# [Directions for this task]
Copy, from the entries below, each line in which the string "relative" appears.
◆ ◆ ◆ ◆
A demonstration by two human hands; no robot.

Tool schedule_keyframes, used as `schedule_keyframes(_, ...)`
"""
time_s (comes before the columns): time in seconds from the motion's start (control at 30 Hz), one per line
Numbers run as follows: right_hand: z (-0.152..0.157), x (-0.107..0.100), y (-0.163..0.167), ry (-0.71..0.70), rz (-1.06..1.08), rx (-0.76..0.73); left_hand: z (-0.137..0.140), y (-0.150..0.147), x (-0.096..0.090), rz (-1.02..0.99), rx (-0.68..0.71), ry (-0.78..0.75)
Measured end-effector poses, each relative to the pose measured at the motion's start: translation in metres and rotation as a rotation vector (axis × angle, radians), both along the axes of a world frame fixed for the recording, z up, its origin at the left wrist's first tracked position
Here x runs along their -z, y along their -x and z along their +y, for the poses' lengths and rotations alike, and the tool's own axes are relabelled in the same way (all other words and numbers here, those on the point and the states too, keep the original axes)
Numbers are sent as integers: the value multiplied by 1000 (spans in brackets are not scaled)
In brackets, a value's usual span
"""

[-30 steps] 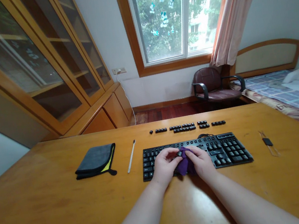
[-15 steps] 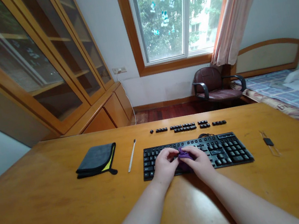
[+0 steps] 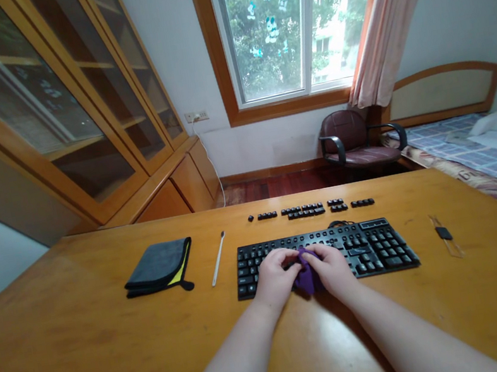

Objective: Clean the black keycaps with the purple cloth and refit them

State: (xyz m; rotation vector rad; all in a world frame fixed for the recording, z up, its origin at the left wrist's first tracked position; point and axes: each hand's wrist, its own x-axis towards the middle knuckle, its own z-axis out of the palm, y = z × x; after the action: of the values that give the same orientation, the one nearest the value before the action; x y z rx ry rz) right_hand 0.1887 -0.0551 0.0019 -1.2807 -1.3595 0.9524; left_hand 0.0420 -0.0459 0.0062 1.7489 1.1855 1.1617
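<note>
right hand (image 3: pixel 332 266) grips purple cloth (image 3: pixel 308 279); glass-doored cabinet (image 3: pixel 83 99) holds shelves (image 3: pixel 73 149).

Between left hand (image 3: pixel 274 279) and right hand (image 3: pixel 334 268), a small purple cloth (image 3: pixel 310 279) is looking soft and matt! Beneath both hands, a long black plastic keyboard (image 3: pixel 379 249) is showing a faint sheen; beyond them, small black plastic keycaps (image 3: pixel 306 213) are glinting. Left of the left hand, a folded grey cloth (image 3: pixel 156 265) is looking plush. Around them, a broad honey-brown wooden desk (image 3: pixel 92 367) is gleaming, all gloss.
</note>
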Motion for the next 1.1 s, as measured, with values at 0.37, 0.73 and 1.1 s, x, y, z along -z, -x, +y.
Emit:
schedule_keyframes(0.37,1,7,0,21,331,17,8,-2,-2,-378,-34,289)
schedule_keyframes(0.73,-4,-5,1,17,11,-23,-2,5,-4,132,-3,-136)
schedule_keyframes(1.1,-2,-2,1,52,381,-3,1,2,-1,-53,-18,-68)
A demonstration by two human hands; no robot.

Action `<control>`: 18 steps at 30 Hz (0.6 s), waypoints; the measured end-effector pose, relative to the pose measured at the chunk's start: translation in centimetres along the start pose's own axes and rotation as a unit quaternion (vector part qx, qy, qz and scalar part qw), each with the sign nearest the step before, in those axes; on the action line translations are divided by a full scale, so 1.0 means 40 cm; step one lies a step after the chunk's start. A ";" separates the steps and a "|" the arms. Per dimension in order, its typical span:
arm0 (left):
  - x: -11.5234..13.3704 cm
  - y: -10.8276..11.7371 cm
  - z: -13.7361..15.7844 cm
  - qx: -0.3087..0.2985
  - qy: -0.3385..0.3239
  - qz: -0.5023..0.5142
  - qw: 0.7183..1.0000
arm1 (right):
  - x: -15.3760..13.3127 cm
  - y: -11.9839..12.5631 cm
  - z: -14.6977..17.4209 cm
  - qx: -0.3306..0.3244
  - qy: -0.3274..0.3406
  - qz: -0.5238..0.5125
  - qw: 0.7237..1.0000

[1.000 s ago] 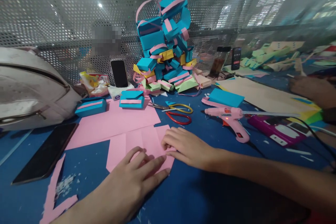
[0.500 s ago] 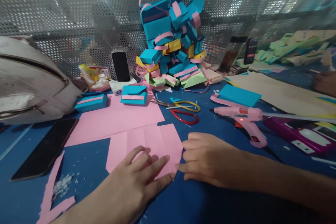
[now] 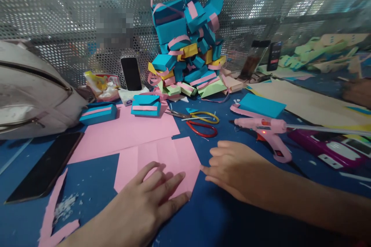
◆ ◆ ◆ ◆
# [Exercise output]
Measured end-effector poses, each relative to the pose measured at the motion's start: translation in metres and rotation as a rotation vector (axis × angle, radians), both along the axes of a world frame fixed for the recording, z up, its origin at the left wrist's first tracked position
Action `<control>`: 18 steps at 30 Hz (0.6 s), waypoints; the measured end-effector pose, relative to the pose measured at the chunk's start: translation in centimetres along the start pose's own axes and rotation as a unit quaternion (vector part qx, qy, qz and scalar part qw), each with the sign nearest the step before, in those axes; on the action line translations are divided by a full scale, so 1.0 means 40 cm; step one lies a step after the chunk's start. A ";" separates the steps and a "|" the arms. Per dimension in order, its typical span:

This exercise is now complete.